Mrs. Toppin-Allahar described Barbados’ town planning legislation as “a relic of second generation planning law”, noting that the 1965 Act was based on 1947 English planning law.
“Several other countries in the Caribbean are ahead of us in terms of moving on to the third generation of planning law, and this third generation of planning law that is evolving in the region is based on our own experiences and it is appropriate to small island developing states,” she submitted.
She further contended that the time had come for Barbados to tailor something that was suited to its society and systems, and which was based on the principles of efficiency, transparency, inclusion and good governance.
The regional planner shared the experiences of islands in the Organisation of Eastern Caribbean States (OECS) which, she said, had led the way in transferring the decision-making power from departments of government to multi-disciplinary boards.
She explained that the United Nations Human Settlements Programme (UNHCS) had helped the OECS to prepare model legislation which had subsequently been customised by most of them.
In 1992, she shared, St. Vincent and the Grenadines had introduced a third generation Planning Act which made specific provisions in respect of Environmental Impact Assessments for the first time in the Caribbean.
“We still do not have that in Barbados. It is mentioned en passant in our legislation but there are no regulations, no transparency,” she lamented.
She revealed that the legislation in St. Vincent also introduced the concept of an appeals tribunal to hear appeals of planning decisions, rather than leaving these decisions up to the political directorate.
This is a system, she advised, that has not only been adopted within the OECS but also in other countries, including the Bahamas, Belize and Cayman Islands.
Mrs. Toppin-Allahar informed those gathered that another distinction that had occurred with the evolution of planning law was between simple and complex applications.
In St.

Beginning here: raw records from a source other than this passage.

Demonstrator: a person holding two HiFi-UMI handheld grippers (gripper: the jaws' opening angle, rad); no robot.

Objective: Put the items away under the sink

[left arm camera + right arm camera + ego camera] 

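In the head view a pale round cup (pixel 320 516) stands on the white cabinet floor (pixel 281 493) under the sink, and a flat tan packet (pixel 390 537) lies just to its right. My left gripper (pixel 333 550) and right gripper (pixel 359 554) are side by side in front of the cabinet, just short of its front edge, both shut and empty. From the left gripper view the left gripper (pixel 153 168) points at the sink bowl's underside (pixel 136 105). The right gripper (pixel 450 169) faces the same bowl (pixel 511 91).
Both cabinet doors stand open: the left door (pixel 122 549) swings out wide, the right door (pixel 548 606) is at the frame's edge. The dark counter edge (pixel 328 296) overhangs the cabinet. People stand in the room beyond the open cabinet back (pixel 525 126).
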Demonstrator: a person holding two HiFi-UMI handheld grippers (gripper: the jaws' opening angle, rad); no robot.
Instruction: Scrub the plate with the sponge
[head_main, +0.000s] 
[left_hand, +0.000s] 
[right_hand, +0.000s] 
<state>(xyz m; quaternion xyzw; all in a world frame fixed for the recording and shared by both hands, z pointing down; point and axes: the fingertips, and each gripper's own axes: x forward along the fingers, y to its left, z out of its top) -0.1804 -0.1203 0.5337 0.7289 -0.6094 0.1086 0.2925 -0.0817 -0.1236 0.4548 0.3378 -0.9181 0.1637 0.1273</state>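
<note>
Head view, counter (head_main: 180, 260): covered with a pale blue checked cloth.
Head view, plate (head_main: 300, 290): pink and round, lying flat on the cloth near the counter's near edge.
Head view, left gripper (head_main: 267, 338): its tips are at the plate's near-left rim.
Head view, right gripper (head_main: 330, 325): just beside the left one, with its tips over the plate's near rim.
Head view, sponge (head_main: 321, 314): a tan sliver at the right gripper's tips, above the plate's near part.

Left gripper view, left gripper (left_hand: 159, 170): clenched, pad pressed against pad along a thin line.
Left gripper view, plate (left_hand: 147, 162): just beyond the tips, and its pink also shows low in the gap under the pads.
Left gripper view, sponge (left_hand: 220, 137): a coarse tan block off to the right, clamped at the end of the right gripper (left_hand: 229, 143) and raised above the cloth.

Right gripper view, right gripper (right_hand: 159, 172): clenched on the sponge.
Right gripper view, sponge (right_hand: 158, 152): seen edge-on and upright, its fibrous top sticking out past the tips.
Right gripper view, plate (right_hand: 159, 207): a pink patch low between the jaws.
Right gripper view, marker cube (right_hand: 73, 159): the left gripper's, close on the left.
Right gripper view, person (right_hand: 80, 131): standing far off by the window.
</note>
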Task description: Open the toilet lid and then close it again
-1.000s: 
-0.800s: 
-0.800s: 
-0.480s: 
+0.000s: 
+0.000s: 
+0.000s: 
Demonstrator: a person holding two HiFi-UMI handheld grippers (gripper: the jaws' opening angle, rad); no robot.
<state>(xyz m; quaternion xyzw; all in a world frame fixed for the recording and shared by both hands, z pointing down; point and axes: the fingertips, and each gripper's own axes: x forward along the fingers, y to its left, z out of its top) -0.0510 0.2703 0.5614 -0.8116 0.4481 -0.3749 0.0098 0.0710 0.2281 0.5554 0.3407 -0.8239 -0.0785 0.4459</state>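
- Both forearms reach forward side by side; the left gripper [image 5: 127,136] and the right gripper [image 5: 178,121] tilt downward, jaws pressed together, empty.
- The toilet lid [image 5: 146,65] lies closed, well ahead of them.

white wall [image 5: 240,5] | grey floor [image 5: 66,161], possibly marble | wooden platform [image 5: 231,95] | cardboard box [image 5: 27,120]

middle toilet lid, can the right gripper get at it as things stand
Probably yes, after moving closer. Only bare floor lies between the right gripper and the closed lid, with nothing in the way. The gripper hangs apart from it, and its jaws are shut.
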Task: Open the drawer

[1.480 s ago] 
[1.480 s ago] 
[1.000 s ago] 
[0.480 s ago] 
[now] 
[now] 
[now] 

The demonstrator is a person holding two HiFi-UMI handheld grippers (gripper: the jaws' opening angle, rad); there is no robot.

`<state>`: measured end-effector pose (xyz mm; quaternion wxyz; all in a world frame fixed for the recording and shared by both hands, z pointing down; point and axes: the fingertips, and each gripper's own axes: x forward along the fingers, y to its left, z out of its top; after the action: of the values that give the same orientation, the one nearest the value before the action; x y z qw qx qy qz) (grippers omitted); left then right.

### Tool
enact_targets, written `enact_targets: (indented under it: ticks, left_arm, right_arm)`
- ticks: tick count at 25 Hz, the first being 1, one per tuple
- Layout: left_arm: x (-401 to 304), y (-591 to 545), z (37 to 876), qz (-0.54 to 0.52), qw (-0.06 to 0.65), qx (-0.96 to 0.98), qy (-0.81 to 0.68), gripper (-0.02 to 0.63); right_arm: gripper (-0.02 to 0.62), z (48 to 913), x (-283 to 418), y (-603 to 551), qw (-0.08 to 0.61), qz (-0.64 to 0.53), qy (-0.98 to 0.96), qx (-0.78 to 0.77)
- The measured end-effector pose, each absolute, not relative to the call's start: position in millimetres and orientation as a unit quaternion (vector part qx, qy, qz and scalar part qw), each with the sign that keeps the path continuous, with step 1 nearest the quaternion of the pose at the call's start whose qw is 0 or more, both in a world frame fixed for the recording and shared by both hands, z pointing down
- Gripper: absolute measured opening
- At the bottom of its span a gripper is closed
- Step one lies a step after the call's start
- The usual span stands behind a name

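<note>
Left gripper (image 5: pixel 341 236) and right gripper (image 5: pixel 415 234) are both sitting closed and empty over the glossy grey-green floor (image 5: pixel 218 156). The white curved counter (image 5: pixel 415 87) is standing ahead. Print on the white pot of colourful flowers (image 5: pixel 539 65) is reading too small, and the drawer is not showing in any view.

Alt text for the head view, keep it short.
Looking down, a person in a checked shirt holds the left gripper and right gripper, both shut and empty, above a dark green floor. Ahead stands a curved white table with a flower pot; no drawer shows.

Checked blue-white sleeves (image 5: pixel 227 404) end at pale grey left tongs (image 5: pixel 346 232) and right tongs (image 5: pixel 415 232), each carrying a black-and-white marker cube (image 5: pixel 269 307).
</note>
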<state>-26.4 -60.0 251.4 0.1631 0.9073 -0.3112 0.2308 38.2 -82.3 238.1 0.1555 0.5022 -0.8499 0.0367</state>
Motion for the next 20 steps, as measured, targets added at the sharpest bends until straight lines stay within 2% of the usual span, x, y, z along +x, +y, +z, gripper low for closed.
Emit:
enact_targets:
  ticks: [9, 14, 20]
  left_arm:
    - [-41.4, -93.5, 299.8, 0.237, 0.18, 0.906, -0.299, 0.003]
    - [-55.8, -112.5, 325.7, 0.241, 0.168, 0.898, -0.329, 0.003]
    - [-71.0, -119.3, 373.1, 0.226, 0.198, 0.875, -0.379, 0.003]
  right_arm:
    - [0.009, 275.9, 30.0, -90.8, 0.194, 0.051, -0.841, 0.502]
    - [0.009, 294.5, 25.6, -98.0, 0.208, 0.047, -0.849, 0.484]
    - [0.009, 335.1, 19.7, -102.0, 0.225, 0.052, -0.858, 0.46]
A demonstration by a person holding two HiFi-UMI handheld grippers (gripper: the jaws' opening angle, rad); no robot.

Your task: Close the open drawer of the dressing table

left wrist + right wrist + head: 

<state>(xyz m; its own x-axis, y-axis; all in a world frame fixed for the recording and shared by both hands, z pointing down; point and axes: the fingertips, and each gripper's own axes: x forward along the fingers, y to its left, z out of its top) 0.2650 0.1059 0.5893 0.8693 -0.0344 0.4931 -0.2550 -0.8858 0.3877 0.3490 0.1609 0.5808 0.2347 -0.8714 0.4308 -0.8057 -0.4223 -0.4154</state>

Lucia, for example, she said, there was legislation which stated that a simple application to build a dwelling house, or renovations or extensions to a dwelling house, if not approved or refused within the statutory time limit of two months, was deemed to be approved rather than refused.
In Trinidad and Tobago, she pointed out, legislation provided for registered professionals to certify that plans conformed to the planning and building standards so that liability for certifying compliance was transferred to the registered professionals.
The town planner concluded: “So I think it is time for us to move ahead and the Government must be congratulated for making the modernisation of our planning legislation a national priority.”